→ **EXERCISE**
The listing below must be repeated word for word, without its pictures.

DATA SHOWN START

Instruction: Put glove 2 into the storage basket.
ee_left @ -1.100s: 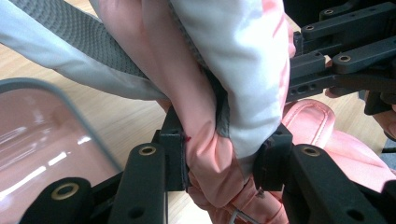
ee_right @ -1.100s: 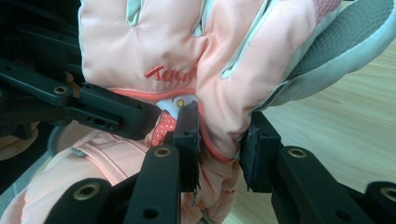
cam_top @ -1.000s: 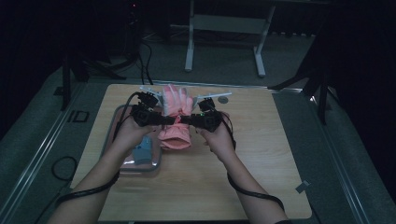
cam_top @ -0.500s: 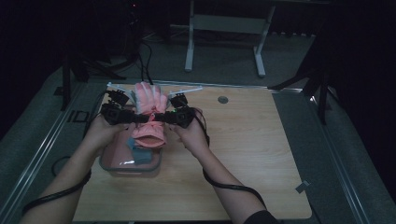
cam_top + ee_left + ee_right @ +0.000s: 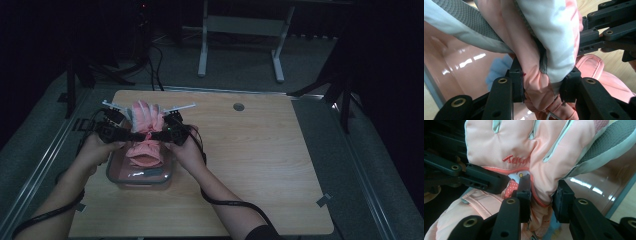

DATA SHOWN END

→ **ANSWER**
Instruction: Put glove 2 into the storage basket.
ee_left @ -1.100s: 
ee_right @ -1.100s: 
cam_top @ -1.000s: 
cam_top @ -0.500s: 
cam_top + ee_left + ee_right @ +0.000s: 

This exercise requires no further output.